The guard starts the show in business suits on side 2 of the field. I don’t know how these fit into the show theme yet. The horns and tenors are on side 1 in a block triangle formation, horns on the outside. The rest of the drum line is on the back sideline. The trumpets play on mutes to begin the show.The horns unwrap out of the triangle, circle around in three individual lines, then wrap back into the triangle. The opening drill, while fun to watch and full of Pete Weber goodness, is dirty, which is most apparent in straight line formations. The horns finish the Chairman Dances opening intro drill in a Star of David formation, which is essentially six small triangles, another reference to the show theme. The drill is very kaleidoscopic and is intricate while easy to follow. The guard has a lot of equipment work during the main section of the opener, Man in the Bath, which is always a plus, and they seem to achieve it will. I only say seem to as I am not a guard expert and have a hard time watching both the guard and the drill at the same time. Drill usually wins out since I know that better. The corps performs a version of their “T Push” move from the late 90’s/early 00’s for the final hit of the opener, then turn backfield and wrap back into a triangle, this time on side 2, as the pit plays the final notes of Chairman Dances.

The second piece, Eclipse, is a new piece for me, and makes me think of The Mummy with an Egyptian feel to the music. The drum break after the first hit of this piece seems to be shortened, which is too bad as I think the drum writing for SCV this year is the best it’s been since 2004. Man in the Bath is a very aggressive piece and one I find myself listening to repeatedly, especially when the corps goes into a jam session near the end. Once again, the horns finish the piece in a triangle formation.

To open Cloudburst, the horns turn backfield and move the triangle across the field, dissolving it as it moves. The closer has been the weakest section of the show this year for Vanguard, but they have been making changes throughout the season and it is starting to come together. There still isn’t much of an impact to the closer, however and, until the big finish, you’re pretty much left hanging. The big finish is big, however, and is led off with the Vanguard yell while ending with one final triangle formation as the cymbals perform the Viper in the middle of it.

The closer definitely holds Vanguard back.

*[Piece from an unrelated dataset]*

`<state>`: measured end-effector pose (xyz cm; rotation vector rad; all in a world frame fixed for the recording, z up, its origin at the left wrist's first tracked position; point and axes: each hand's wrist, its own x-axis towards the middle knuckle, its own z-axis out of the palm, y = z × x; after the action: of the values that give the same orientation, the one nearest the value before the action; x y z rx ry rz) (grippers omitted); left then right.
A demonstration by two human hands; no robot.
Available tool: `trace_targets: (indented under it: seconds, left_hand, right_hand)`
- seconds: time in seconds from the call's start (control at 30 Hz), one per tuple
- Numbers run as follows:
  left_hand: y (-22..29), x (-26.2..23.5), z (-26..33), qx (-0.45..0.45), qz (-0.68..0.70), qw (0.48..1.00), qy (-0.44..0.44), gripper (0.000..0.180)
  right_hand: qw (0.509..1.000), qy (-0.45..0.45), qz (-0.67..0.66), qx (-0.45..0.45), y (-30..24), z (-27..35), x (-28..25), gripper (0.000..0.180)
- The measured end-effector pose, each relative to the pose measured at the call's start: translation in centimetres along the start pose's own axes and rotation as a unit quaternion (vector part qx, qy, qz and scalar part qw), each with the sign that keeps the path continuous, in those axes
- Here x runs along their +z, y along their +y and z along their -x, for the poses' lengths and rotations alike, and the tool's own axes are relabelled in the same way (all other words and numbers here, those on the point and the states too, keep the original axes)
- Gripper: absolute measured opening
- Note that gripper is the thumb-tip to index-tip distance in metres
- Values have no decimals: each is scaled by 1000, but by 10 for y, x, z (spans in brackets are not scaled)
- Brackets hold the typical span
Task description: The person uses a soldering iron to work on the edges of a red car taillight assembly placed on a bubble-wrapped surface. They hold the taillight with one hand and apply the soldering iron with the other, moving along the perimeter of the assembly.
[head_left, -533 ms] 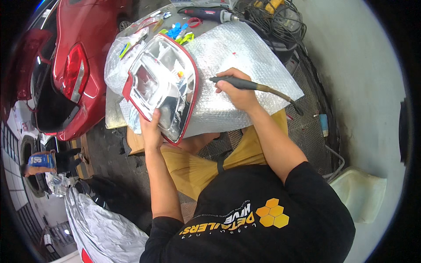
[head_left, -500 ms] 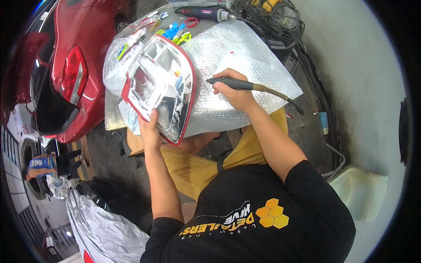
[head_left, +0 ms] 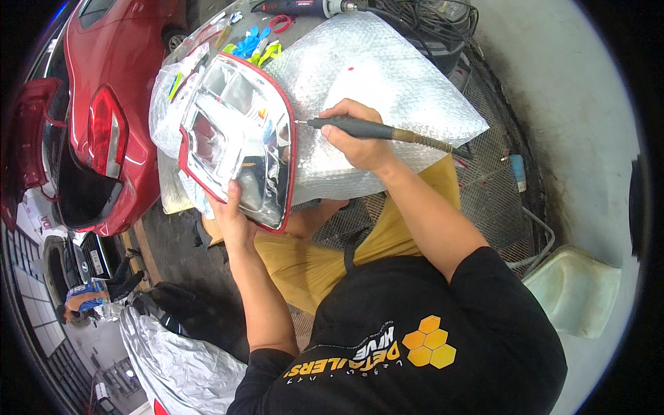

The first two-thirds of this show are some of the most exciting moments in drum corps this year, but you lose all of that once Cloudburst starts. I almost feel as if the design staff had a fourth piece in mind and hoped to use Cloudburst as a transition piece between the intensity of Man in the Bath and what would serve the corps as their closer. Instead, they’re trying to make Cloudburst do both and it just doesn’t quite work. Because of the closer alone, I don’t see SCV placing higher than 5th this year and wouldn’t be surprised if they finished 7th.

Show Review

2008 Bluecoats Show Review

2008 Program:
The Knockout

2008 Repertoire:
On the Waterfront
The Boxer

The show starts before the opening announcement with a great Wide World of Sports moment. The corps plays fanfares from Rocky and On the Waterfront, forming two “corners” as a drum major “ring announces” both the Contender and the Champ. The show officially starts with On the Waterfront. Throughout the opener, the corps forms a boxing ring which appears and disappears, showcasing the fight between the two boxers. The piece ends with the Contender knocked out, down on the mat, as the referee counts him out.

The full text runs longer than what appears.